_EXERCISE DIRECTIONS_:
After reading the data, copy it out in full and exactly.

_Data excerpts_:
· · · ·

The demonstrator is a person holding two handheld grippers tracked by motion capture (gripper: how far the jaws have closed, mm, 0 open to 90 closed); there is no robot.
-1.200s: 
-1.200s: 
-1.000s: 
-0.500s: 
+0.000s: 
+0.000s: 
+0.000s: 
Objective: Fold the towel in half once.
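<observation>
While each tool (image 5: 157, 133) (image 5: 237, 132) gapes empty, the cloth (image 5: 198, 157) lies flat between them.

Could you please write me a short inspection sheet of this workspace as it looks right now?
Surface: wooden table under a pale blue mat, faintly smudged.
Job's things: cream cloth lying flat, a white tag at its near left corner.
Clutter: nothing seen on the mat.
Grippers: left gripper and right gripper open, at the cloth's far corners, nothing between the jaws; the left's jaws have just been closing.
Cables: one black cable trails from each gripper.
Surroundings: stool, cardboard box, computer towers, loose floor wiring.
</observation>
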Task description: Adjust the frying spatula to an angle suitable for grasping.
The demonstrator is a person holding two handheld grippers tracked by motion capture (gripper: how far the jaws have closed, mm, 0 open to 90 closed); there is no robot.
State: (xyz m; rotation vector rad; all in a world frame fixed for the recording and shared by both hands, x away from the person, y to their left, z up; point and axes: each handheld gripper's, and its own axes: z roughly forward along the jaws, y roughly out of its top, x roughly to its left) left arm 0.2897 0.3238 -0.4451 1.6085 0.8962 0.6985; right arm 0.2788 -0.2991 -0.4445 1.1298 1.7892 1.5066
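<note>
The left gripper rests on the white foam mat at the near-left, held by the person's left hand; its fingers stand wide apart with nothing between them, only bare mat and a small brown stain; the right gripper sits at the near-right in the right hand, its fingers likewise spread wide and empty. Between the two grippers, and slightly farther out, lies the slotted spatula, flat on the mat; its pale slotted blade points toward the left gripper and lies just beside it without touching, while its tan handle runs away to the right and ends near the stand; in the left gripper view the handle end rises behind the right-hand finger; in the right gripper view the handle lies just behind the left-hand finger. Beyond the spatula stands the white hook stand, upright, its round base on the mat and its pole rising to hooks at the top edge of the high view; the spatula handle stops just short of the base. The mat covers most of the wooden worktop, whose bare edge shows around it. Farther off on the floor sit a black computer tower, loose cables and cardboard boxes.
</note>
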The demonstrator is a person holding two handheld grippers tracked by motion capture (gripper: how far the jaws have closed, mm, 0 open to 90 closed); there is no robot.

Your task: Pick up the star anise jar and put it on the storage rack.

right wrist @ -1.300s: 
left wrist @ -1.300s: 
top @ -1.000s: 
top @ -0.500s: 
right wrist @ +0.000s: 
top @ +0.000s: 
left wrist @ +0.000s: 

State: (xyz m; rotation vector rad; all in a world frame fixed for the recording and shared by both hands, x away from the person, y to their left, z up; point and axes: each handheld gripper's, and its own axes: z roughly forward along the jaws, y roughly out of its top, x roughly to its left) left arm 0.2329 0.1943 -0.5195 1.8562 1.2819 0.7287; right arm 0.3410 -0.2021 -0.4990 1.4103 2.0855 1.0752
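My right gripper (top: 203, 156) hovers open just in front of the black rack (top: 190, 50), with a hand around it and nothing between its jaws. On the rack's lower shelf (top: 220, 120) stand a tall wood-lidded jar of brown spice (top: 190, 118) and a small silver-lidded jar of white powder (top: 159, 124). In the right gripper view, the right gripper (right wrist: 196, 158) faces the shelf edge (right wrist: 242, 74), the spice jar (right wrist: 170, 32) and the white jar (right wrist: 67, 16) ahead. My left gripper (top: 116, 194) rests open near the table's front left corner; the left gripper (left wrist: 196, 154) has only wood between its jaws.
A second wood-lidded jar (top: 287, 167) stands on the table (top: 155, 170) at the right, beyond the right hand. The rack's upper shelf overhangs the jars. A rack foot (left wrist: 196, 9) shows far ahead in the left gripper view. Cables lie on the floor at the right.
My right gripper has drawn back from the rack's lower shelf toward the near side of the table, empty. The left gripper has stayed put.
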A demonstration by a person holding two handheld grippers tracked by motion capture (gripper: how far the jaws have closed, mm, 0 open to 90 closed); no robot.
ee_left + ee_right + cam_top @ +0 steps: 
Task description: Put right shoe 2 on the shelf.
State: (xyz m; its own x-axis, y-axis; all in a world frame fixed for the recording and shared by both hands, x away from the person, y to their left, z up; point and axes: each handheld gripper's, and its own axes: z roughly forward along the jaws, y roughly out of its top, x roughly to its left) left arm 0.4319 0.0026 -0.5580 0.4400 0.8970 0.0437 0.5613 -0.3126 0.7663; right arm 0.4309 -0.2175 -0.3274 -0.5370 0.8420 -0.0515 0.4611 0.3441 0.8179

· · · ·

_RESULT OF THE TASK_:
The demonstrator is a person holding two handheld grippers tracked by motion capture (gripper: how far the jaws have closed, mm, 0 open to 90 closed); there is no robot.
-1.200s: 
-1.200s: 
-1.000s: 
-0.500s: 
+0.000s: 
+0.000s: 
+0.000s: 
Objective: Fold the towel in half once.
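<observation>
While each tool (image 5: 157, 133) (image 5: 237, 132) gapes empty, the cloth (image 5: 198, 157) lies flat between them.

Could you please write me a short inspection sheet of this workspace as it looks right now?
Surface: wooden table under a pale blue mat, faintly smudged.
Job's things: cream cloth lying flat, a white tag at its near left corner.
Clutter: nothing seen on the mat.
Grippers: left gripper and right gripper open, at the cloth's far corners, nothing between the jaws; the left's jaws have just been closing.
Cables: one black cable trails from each gripper.
Surroundings: stool, cardboard box, computer towers, loose floor wiring.
</observation>
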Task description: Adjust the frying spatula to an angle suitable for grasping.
The demonstrator is a person holding two handheld grippers tracked by motion capture (gripper: how far the jaws have closed, mm, 0 open to 90 closed); there is no robot.
State: (xyz m; rotation vector rad; all in a world frame fixed for the recording and shared by both hands, x away from the person, y to their left, z up; point and axes: each handheld gripper's, and its own axes: z roughly forward along the jaws, y roughly out of its top, x roughly to its left) left arm 0.2897 0.3238 -0.4451 1.6085 0.8962 0.6985; right arm 0.2788 -0.2991 -0.4445 1.1298 1.7892 1.5066
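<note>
The left gripper rests on the white foam mat at the near-left, held by the person's left hand; its fingers stand wide apart with nothing between them, only bare mat and a small brown stain; the right gripper sits at the near-right in the right hand, its fingers likewise spread wide and empty. Between the two grippers, and slightly farther out, lies the slotted spatula, flat on the mat; its pale slotted blade points toward the left gripper and lies just beside it without touching, while its tan handle runs away to the right and ends near the stand; in the left gripper view the handle end rises behind the right-hand finger; in the right gripper view the handle lies just behind the left-hand finger. Beyond the spatula stands the white hook stand, upright, its round base on the mat and its pole rising to hooks at the top edge of the high view; the spatula handle stops just short of the base. The mat covers most of the wooden worktop, whose bare edge shows around it. Farther off on the floor sit a black computer tower, loose cables and cardboard boxes.
</note>
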The demonstrator is a person holding two handheld grippers tracked by motion capture (gripper: how far the jaws have closed, mm, 0 open to 90 closed); there is no robot.

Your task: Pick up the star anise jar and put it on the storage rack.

right wrist @ -1.300s: 
left wrist @ -1.300s: 
top @ -1.000s: 
top @ -0.500s: 
right wrist @ +0.000s: 
top @ +0.000s: 
left wrist @ +0.000s: 

State: (xyz m; rotation vector rad; all in a world frame fixed for the recording and shared by both hands, x away from the person, y to their left, z up; point and axes: each handheld gripper's, and its own axes: z roughly forward along the jaws, y roughly out of its top, x roughly to its left) left arm 0.2329 0.1943 -0.5195 1.8562 1.2819 0.7287; right arm 0.3410 -0.2021 -0.4990 1.4103 2.0855 1.0752
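My right gripper (top: 203, 156) hovers open just in front of the black rack (top: 190, 50), with a hand around it and nothing between its jaws. On the rack's lower shelf (top: 220, 120) stand a tall wood-lidded jar of brown spice (top: 190, 118) and a small silver-lidded jar of white powder (top: 159, 124). In the right gripper view, the right gripper (right wrist: 196, 158) faces the shelf edge (right wrist: 242, 74), the spice jar (right wrist: 170, 32) and the white jar (right wrist: 67, 16) ahead. My left gripper (top: 116, 194) rests open near the table's front left corner; the left gripper (left wrist: 196, 154) has only wood between its jaws.
A second wood-lidded jar (top: 287, 167) stands on the table (top: 155, 170) at the right, beyond the right hand. The rack's upper shelf overhangs the jars. A rack foot (left wrist: 196, 9) shows far ahead in the left gripper view. Cables lie on the floor at the right.
My right gripper has drawn back from the rack's lower shelf toward the near side of the table, empty. The left gripper has stayed put.
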A demonstration by a person holding two handheld grippers tracked by motion capture (gripper: how far the jaws have closed, mm, 0 open to 90 closed); no robot.
ee_left + ee_right + cam_top @ +0 steps: 
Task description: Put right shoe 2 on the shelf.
State: (xyz m; its own x-axis, y-axis; all in a world frame fixed for the recording and shared by both hands, x away from the person, y to their left, z up; point and axes: each handheld gripper's, and its own axes: z roughly forward along the jaws, y roughly out of its top, x roughly to its left) left arm 0.4319 0.0026 -0.5580 0.4400 0.8970 0.0437 0.5613 -0.3126 0.7663; right arm 0.4309 -0.2175 -0.3274 -0.5370 0.8420 -0.0515 0.4611 0.3441 0.8179

This exercise is now finished.